EXERCISE AIM:
An exact copy of the data is required; the images should not appear in it.

EXERCISE INPUTS:
□ □ □ □

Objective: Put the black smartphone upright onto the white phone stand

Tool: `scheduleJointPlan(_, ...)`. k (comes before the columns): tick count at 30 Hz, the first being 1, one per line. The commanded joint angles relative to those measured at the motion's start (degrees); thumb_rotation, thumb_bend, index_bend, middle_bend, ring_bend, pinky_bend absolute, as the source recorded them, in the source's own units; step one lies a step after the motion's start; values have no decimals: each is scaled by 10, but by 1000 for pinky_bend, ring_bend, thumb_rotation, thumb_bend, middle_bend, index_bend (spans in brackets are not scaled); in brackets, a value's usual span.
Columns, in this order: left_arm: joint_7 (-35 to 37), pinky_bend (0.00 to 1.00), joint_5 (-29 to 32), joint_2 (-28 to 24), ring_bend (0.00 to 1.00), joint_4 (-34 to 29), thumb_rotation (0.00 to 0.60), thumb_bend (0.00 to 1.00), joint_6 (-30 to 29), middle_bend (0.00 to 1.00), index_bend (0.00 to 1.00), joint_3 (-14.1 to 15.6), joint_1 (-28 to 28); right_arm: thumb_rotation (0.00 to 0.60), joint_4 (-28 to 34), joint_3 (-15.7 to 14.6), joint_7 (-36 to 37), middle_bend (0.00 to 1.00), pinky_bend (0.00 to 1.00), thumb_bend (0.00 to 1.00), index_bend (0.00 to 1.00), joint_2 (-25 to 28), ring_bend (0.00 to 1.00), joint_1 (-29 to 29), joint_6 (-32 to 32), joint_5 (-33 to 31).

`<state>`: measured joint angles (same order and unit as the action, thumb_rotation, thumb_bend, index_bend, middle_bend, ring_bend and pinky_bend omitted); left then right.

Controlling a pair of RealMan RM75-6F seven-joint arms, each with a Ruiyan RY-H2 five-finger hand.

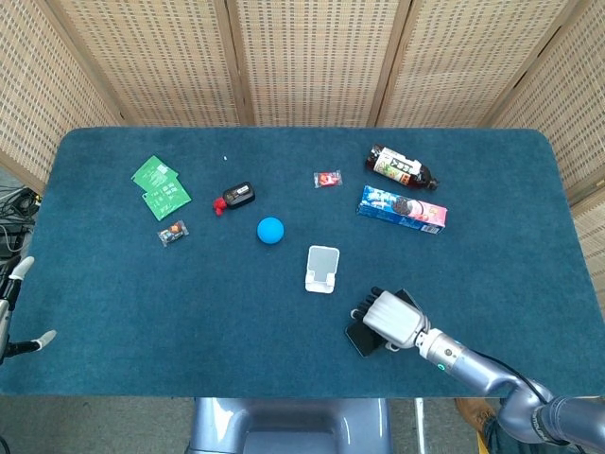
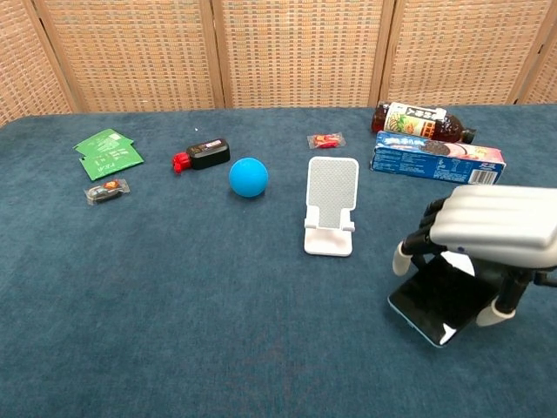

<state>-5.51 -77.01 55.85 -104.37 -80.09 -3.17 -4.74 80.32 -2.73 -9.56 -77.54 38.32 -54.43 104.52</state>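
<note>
**Phone under the right hand, stand empty**

The blue table [image 1: 113, 284] carries all the things. The right hand [image 2: 487, 235] is over the black smartphone [image 2: 435, 305] near the front edge, towards the right corner. Its fingers [image 2: 409, 252] curl down around the sides of the phone and seem to touch it. The phone looks slightly tilted, one end still low at the cloth. I judge the hand is grasping the phone, but the lift has hardly started.

The white phone stand [image 2: 331, 205] is just beside the phone, a little further from the front edge and closer to the middle. It is upright and nothing is on it. So the main part is left: to raise the phone, turn it upright, and set it on the ledge of the stand.

The left hand [image 1: 14, 303] shows only at the left edge, away from the work; its fingers look apart and hold nothing.

Near the far edge lie a blue box [image 1: 402, 210] and a bottle [image 1: 401, 166]. A blue ball [image 1: 270, 230] sits near the middle, not in the way.
</note>
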Motion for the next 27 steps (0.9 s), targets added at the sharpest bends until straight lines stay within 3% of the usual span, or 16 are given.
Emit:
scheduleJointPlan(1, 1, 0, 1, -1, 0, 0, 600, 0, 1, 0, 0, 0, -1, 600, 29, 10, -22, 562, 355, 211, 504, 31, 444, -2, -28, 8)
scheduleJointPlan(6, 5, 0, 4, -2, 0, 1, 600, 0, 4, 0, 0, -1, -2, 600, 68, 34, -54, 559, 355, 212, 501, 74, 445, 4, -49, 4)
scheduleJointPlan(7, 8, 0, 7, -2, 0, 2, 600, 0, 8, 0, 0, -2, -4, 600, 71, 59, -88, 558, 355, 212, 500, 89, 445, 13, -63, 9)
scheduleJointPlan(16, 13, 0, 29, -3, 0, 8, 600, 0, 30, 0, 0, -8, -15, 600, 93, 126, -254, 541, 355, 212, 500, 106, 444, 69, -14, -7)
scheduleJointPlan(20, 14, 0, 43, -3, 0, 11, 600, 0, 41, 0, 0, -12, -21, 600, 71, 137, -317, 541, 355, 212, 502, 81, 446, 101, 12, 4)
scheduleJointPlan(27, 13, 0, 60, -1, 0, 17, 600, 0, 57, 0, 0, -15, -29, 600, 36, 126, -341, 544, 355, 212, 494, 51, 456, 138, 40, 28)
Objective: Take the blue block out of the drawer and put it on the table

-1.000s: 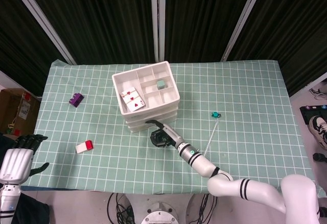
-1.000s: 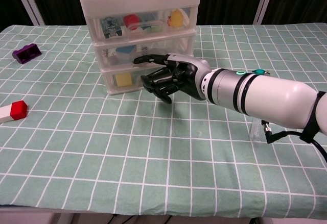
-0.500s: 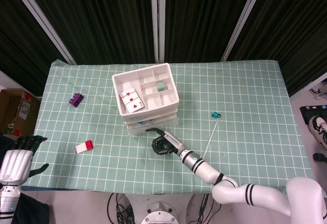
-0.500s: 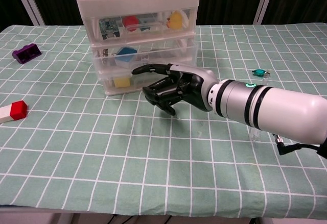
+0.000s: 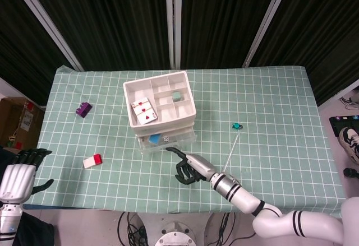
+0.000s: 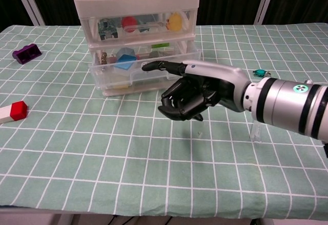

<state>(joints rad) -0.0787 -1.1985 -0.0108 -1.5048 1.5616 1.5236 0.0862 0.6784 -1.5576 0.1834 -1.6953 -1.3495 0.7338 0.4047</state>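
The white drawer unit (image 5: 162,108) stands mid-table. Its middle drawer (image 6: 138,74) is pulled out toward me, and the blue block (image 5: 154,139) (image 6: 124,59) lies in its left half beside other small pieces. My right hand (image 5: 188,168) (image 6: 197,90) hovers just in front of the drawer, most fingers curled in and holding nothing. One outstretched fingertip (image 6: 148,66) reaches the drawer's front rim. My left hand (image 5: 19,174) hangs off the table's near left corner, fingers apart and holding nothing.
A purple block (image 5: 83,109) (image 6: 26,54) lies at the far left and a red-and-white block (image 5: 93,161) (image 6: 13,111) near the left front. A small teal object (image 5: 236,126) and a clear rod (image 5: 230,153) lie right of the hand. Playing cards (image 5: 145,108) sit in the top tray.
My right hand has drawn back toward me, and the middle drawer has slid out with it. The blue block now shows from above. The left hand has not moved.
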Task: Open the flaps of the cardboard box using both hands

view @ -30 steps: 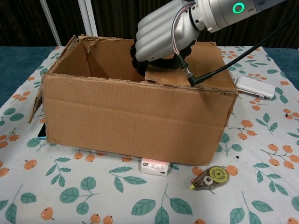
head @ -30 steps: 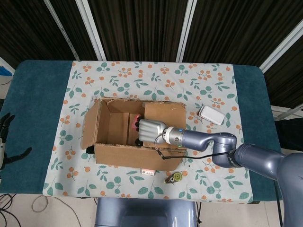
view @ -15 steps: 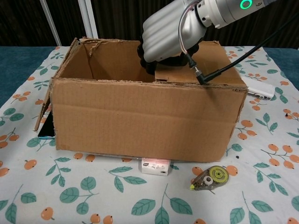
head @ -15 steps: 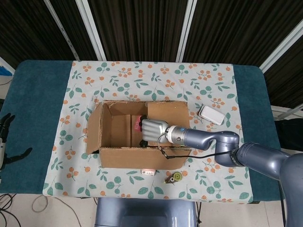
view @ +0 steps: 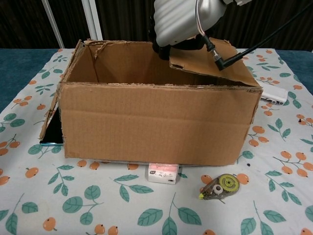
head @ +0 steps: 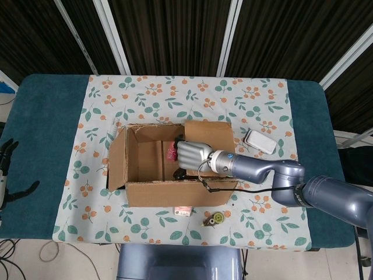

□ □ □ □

WRITTEN SOLUTION:
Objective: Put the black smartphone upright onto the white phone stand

Tool: `scheduleJointPlan(_, ...)`. k (comes before the columns): tick count at 30 Hz, the first being 1, one per line. The commanded joint angles relative to those measured at the motion's start (degrees); thumb_rotation, thumb_bend, index_bend, middle_bend, ring_bend, pinky_bend absolute, as the source recorded them, in the source's own units; step one lies a step after the motion's start; values have no decimals: each is scaled by 10, but by 1000 for pinky_bend, ring_bend, thumb_rotation, thumb_bend, middle_bend, index_bend (spans in brackets are not scaled); in brackets, a value's usual span.
Columns, in this order: left_arm: joint_7 (-35 to 37), pinky_bend (0.00 to 1.00), joint_5 (-29 to 32), joint_2 (-28 to 24), ring_bend (0.00 to 1.00), joint_4 (-34 to 29), thumb_rotation (0.00 to 0.60), thumb_bend (0.00 to 1.00), joint_6 (-30 to 29), middle_bend (0.00 to 1.00), index_bend (0.00 to 1.00), joint_3 (-14.1 to 15.6), joint_1 (-28 to 28); right_arm: thumb_rotation (0.00 to 0.60), joint_4 (-28 to 34), joint_3 (-15.7 to 14.6), joint_7 (-36 to 37), middle_bend (0.00 to 1.00), pinky_bend (0.00 to 1.00), thumb_bend (0.00 to 1.00), index_bend (0.00 to 1.00), joint_2 (-25 to 28), ring_bend (0.00 to 1.00), joint_1 (-29 to 29), joint_6 (-32 to 32), joint_5 (-33 to 31).

`<state>`: measured joint angles (same order and unit as the action, thumb_rotation, thumb_bend, index_bend, middle_bend, ring_bend and pinky_bend omitted); left then right.

Controlling a pair of RealMan RM75-6F seven-joint arms, each with a Ruiyan RY-H2 five-finger hand.


<state>-5.51 -77.01 55.85 -104.37 -80.09 -3.17 -4.74 80.32 -2.73 -9.56 -77.54 38.32 -54.43 104.52</state>
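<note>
**Phone under the right hand, stand empty**

The blue table [image 1: 113, 284] carries all the things. The right hand [image 2: 487, 235] is over the black smartphone [image 2: 435, 305] near the front edge, towards the right corner. Its fingers [image 2: 409, 252] curl down around the sides of the phone and seem to touch it. The phone looks slightly tilted, one end still low at the cloth. I judge the hand is grasping the phone, but the lift has hardly started.

The white phone stand [image 2: 331, 205] is just beside the phone, a little further from the front edge and closer to the middle. It is upright and nothing is on it. So the main part is left: to raise the phone, turn it upright, and set it on the ledge of the stand.

The left hand [image 1: 14, 303] shows only at the left edge, away from the work; its fingers look apart and hold nothing.

Near the far edge lie a blue box [image 1: 402, 210] and a bottle [image 1: 401, 166]. A blue ball [image 1: 270, 230] sits near the middle, not in the way.
</note>
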Motion for the next 27 steps (0.9 s), targets added at the sharpest bends until straight lines stay within 3% of the usual span, or 16 are given.
Emit:
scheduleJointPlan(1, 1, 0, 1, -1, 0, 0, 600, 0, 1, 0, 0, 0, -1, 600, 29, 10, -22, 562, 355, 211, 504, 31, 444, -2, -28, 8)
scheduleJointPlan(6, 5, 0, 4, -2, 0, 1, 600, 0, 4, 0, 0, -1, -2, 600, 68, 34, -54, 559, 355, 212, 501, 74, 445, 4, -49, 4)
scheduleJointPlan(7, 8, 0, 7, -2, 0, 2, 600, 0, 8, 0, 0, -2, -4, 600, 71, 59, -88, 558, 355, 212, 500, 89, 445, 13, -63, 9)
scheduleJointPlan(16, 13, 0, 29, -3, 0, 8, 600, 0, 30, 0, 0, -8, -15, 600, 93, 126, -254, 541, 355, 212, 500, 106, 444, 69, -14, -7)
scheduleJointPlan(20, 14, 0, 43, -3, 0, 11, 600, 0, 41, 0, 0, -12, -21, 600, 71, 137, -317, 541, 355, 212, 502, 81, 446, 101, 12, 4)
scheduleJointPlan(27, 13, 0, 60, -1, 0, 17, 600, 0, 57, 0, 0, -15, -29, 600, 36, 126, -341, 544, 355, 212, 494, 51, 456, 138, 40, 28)
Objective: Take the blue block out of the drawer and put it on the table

-1.000s: 
-1.000s: 
-0.500s: 
-0.500s: 
+0.000s: 
+0.000s: 

<state>(joints rad) -0.0787 -1.1985 -0.0108 -1.5048 1.5616 1.5236 0.0862 0.6784 -1.5576 0.1834 -1.6953 -1.3495 0.7338 0.4047</state>
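The white drawer unit (image 5: 162,108) stands mid-table. Its middle drawer (image 6: 138,74) is pulled out toward me, and the blue block (image 5: 154,139) (image 6: 124,59) lies in its left half beside other small pieces. My right hand (image 5: 188,168) (image 6: 197,90) hovers just in front of the drawer, most fingers curled in and holding nothing. One outstretched fingertip (image 6: 148,66) reaches the drawer's front rim. My left hand (image 5: 19,174) hangs off the table's near left corner, fingers apart and holding nothing.
A purple block (image 5: 83,109) (image 6: 26,54) lies at the far left and a red-and-white block (image 5: 93,161) (image 6: 13,111) near the left front. A small teal object (image 5: 236,126) and a clear rod (image 5: 230,153) lie right of the hand. Playing cards (image 5: 145,108) sit in the top tray.
My right hand has drawn back toward me, and the middle drawer has slid out with it. The blue block now shows from above. The left hand has not moved.
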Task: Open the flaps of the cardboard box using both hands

view @ -30 steps: 
head @ -30 steps: 
view @ -15 steps: 
head @ -15 steps: 
view @ +0 steps: 
head @ +0 steps: 

That is the complete output.